## EXERCISE BRIEF:
Print exactly the lines that run from the first line of the material to the line containing "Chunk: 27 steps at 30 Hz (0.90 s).", both ends included, and skip the pictures.

:::

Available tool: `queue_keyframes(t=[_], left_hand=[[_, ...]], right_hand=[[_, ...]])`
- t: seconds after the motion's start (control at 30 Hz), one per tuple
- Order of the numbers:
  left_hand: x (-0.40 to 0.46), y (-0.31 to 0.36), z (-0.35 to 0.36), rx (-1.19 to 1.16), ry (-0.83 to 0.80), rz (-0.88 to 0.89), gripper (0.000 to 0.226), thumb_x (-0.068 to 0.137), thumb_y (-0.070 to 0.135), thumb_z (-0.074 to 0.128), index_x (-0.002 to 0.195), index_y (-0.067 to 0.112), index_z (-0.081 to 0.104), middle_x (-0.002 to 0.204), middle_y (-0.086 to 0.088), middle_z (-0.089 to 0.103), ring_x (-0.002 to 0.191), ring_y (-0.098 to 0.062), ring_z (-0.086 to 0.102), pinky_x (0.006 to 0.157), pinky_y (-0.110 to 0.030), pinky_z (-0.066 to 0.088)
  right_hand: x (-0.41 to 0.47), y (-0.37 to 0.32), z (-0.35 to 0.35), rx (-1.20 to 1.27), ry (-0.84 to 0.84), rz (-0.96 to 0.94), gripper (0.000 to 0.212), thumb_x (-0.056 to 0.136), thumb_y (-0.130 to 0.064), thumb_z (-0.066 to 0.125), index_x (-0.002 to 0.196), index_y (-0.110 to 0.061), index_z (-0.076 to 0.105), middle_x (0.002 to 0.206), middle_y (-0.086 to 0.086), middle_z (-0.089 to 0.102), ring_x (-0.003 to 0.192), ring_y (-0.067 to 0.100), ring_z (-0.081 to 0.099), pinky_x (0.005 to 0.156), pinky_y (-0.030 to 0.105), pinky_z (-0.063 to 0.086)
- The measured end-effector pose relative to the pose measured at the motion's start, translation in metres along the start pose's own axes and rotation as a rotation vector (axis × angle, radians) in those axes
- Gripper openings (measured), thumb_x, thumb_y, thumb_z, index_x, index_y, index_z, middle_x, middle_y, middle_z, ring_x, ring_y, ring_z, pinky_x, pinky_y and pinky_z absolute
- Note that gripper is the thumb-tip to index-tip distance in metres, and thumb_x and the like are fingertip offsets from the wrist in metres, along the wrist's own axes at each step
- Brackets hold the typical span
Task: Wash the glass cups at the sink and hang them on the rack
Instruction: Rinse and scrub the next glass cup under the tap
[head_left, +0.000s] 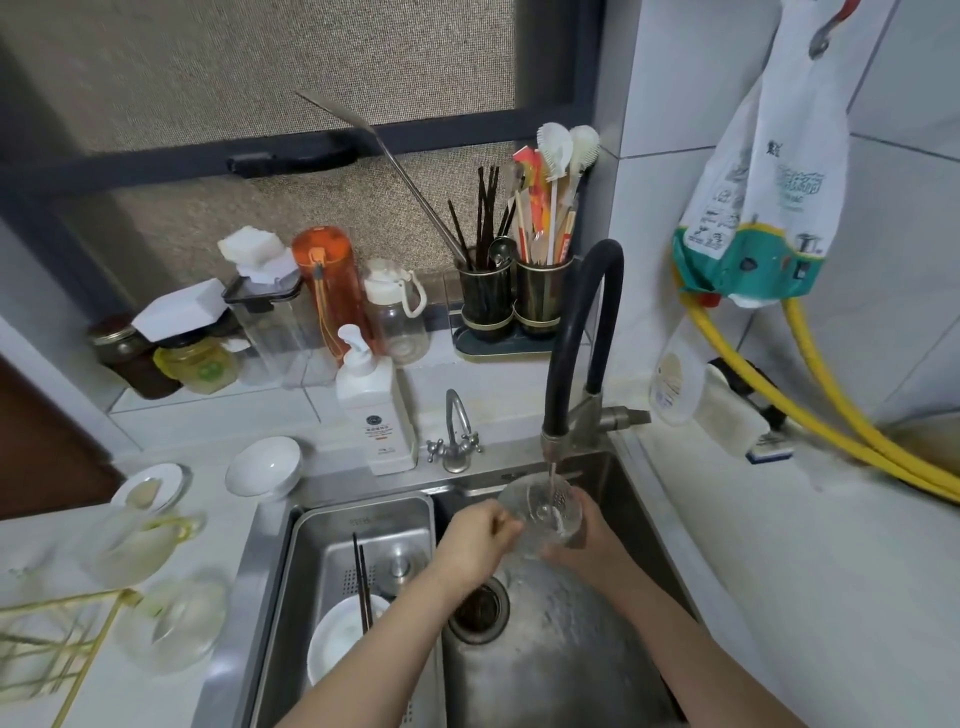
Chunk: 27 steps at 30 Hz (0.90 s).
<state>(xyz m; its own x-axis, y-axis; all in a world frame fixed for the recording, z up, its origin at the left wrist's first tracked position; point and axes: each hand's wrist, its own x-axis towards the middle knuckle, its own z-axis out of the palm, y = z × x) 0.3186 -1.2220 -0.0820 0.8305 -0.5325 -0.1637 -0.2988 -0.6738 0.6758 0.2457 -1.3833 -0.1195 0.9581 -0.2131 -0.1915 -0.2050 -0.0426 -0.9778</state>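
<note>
A clear glass cup (543, 512) is held over the steel sink (613, 649) under the running water of the black hose tap (556, 384). My right hand (584, 545) cups it from below and behind. My left hand (475, 545) pinches its left rim. Two more glass cups (130, 545) (174, 626) hang blurred on the gold wire rack (57, 639) at the far left of the counter.
A steel drain tray (311, 597) in the left of the sink holds a white bowl (335, 642) and dark chopsticks (362, 587). A soap bottle (376, 410), a small tap (456, 434), two white dishes (265, 465), bottles and a utensil holder (511, 296) stand behind. Yellow hoses (831, 426) run at right.
</note>
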Motion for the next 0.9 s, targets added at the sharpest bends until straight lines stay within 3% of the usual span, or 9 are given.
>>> queue_keyframes(t=[0.13,0.23,0.43,0.53,0.63,0.7,0.77,0.83,0.9], left_hand=[[0.002,0.012,0.003,0.364,0.079,0.227,0.017,0.093,0.022,0.052,0.081,0.011,0.057,0.088,-0.009,0.065,0.086,-0.025,0.058,0.073,-0.030,0.039],[0.005,0.009,0.013,0.537,0.080,0.383,0.010,0.087,0.011,0.054,0.090,0.008,0.063,0.097,-0.011,0.066,0.103,-0.029,0.058,0.087,-0.034,0.049],[-0.004,0.010,0.020,0.829,0.147,0.648,0.046,0.044,0.011,0.086,0.089,0.011,0.076,0.102,-0.007,0.073,0.111,-0.028,0.064,0.097,-0.036,0.051],[-0.014,0.015,0.020,0.963,0.176,0.691,0.046,0.047,0.019,0.084,0.091,0.012,0.077,0.104,-0.008,0.073,0.113,-0.028,0.063,0.104,-0.039,0.044],[-0.014,0.009,0.022,1.057,0.213,0.721,0.034,0.050,0.018,0.081,0.084,0.013,0.077,0.093,-0.008,0.075,0.113,-0.031,0.062,0.101,-0.042,0.048],[-0.013,0.007,0.017,1.030,0.251,0.662,0.030,0.050,0.016,0.081,0.079,0.015,0.075,0.086,-0.004,0.074,0.108,-0.029,0.065,0.096,-0.038,0.052],[-0.012,0.009,0.014,0.829,0.311,0.548,0.023,0.053,0.018,0.081,0.074,0.017,0.071,0.079,0.001,0.072,0.095,-0.026,0.068,0.079,-0.030,0.058],[-0.014,0.015,0.009,0.590,0.344,0.363,0.012,0.070,0.023,0.074,0.073,0.018,0.063,0.077,0.002,0.067,0.082,-0.020,0.064,0.063,-0.026,0.050],[-0.013,0.023,0.003,0.364,0.298,0.102,0.013,0.087,0.030,0.058,0.079,0.019,0.057,0.084,0.001,0.065,0.082,-0.019,0.059,0.064,-0.029,0.039]], right_hand=[[0.000,0.006,-0.006,0.082,-0.047,0.141,0.061,0.078,-0.002,0.068,0.131,-0.022,0.048,0.126,0.002,0.059,0.116,0.018,0.058,0.096,0.035,0.051],[-0.007,-0.001,-0.010,0.227,0.004,0.196,0.043,0.082,-0.005,0.064,0.122,-0.021,0.058,0.116,0.012,0.065,0.105,0.026,0.064,0.082,0.035,0.052],[-0.011,-0.015,-0.017,0.258,0.117,0.222,0.024,0.096,-0.011,0.046,0.116,-0.009,0.059,0.106,0.005,0.062,0.084,0.011,0.059,0.072,0.024,0.047],[-0.008,-0.021,-0.014,0.213,0.119,0.191,0.022,0.091,-0.027,0.059,0.107,-0.015,0.066,0.110,0.010,0.069,0.099,0.022,0.065,0.090,0.038,0.050],[-0.005,-0.025,-0.012,0.205,0.101,0.136,0.026,0.087,-0.024,0.065,0.113,-0.022,0.064,0.116,0.005,0.068,0.107,0.020,0.064,0.096,0.038,0.049],[-0.002,-0.031,-0.008,0.226,0.072,0.136,0.022,0.086,-0.025,0.067,0.108,-0.030,0.065,0.113,-0.001,0.068,0.106,0.016,0.064,0.097,0.037,0.048],[0.002,-0.034,-0.006,0.227,0.061,0.140,0.025,0.084,-0.031,0.069,0.109,-0.031,0.065,0.114,-0.004,0.067,0.108,0.015,0.062,0.101,0.039,0.046],[0.007,-0.038,-0.003,0.216,0.069,0.152,0.034,0.085,-0.033,0.067,0.118,-0.024,0.064,0.118,-0.001,0.066,0.112,0.019,0.060,0.105,0.046,0.044],[0.012,-0.039,-0.001,0.229,0.109,0.179,0.034,0.090,-0.025,0.062,0.124,-0.017,0.061,0.122,0.004,0.064,0.115,0.021,0.059,0.105,0.048,0.043]])
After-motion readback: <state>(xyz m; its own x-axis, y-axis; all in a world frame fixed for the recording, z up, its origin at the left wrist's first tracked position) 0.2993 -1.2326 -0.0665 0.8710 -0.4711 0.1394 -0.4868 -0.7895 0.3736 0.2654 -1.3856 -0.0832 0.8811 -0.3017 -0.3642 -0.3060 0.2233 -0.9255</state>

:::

## EXERCISE ANSWER:
Available tool: `queue_keyframes(t=[_], left_hand=[[_, ...]], right_hand=[[_, ...]])`
- t: seconds after the motion's start (control at 30 Hz), one per tuple
- Order of the numbers:
  left_hand: x (-0.40 to 0.46), y (-0.31 to 0.36), z (-0.35 to 0.36), rx (-1.19 to 1.16), ry (-0.83 to 0.80), rz (-0.88 to 0.89), gripper (0.000 to 0.226), thumb_x (-0.068 to 0.137), thumb_y (-0.070 to 0.135), thumb_z (-0.074 to 0.128), index_x (-0.002 to 0.195), index_y (-0.067 to 0.112), index_z (-0.081 to 0.104), middle_x (-0.002 to 0.204), middle_y (-0.086 to 0.088), middle_z (-0.089 to 0.103), ring_x (-0.002 to 0.191), ring_y (-0.098 to 0.062), ring_z (-0.086 to 0.102), pinky_x (0.006 to 0.157), pinky_y (-0.110 to 0.030), pinky_z (-0.066 to 0.088)
  right_hand: x (-0.41 to 0.47), y (-0.37 to 0.32), z (-0.35 to 0.35), rx (-1.20 to 1.27), ry (-0.84 to 0.84), rz (-0.96 to 0.94), gripper (0.000 to 0.212), thumb_x (-0.056 to 0.136), thumb_y (-0.130 to 0.064), thumb_z (-0.066 to 0.125), index_x (-0.002 to 0.196), index_y (-0.110 to 0.061), index_z (-0.076 to 0.105), middle_x (0.002 to 0.206), middle_y (-0.086 to 0.086), middle_z (-0.089 to 0.102), ring_x (-0.003 to 0.192), ring_y (-0.067 to 0.100), ring_z (-0.081 to 0.099), pinky_x (0.005 to 0.156), pinky_y (-0.030 to 0.105), pinky_z (-0.063 to 0.086)
- The measured end-effector pose relative to the pose measured at the motion's start, translation in metres along the start pose's own axes and rotation as a rotation vector (axis × angle, radians) in those axes
- Gripper openings (measured), thumb_x, thumb_y, thumb_z, index_x, index_y, index_z, middle_x, middle_y, middle_z, ring_x, ring_y, ring_z, pinky_x, pinky_y and pinky_z absolute
- Note that gripper is the thumb-tip to index-tip distance in metres, and thumb_x and the like are fingertip offsets from the wrist in metres, along the wrist's own axes at each step
- Brackets hold the typical span
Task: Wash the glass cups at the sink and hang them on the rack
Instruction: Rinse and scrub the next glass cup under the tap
[head_left, +0.000s] 
Chunk: 27 steps at 30 Hz (0.90 s).

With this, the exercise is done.